With the pictures omitted, write out all of the listing exactly.
BEGIN RECORDED INFORMATION
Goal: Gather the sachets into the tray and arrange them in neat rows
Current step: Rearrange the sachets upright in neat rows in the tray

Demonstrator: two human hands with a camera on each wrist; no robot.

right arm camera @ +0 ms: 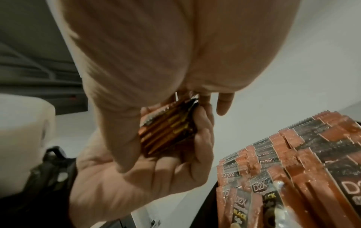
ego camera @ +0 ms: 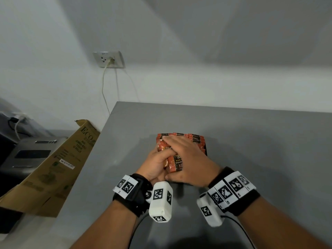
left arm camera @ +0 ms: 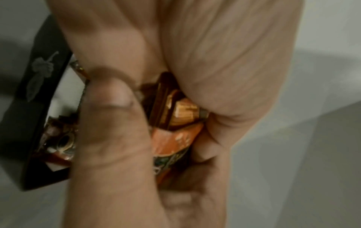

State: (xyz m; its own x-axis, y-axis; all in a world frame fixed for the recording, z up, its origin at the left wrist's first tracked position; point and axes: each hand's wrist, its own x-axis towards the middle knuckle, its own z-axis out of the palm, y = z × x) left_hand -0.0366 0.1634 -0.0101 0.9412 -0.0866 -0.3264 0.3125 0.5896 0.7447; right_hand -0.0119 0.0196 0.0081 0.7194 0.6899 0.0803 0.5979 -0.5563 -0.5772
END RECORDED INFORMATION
■ EXPECTED ANSWER ■
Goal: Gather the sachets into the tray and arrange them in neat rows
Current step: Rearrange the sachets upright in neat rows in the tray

Demonstrator: two human hands with a camera on each wrist; no robot.

right arm camera @ +0 ms: 
ego camera @ +0 ms: 
left arm camera @ +0 ms: 

State: (xyz m; its own x-axis, y-axis; all in a world frame fixed for the recording, z up, its origin at the left wrist's first tracked position; point and axes: each hand's wrist, its own x-axis towards the middle knuckle, its own z-axis out of the palm, y = z × x) left_hand -0.0366 0.1634 -0.0101 0.9412 -0.0866 -0.3264 0.3125 0.5896 0.7447; right_hand -0.0119 0.0196 0.0081 0.7194 0.6899 0.0803 0.5979 -0.5563 -0.5772

Nothing further remains to be added to the answer.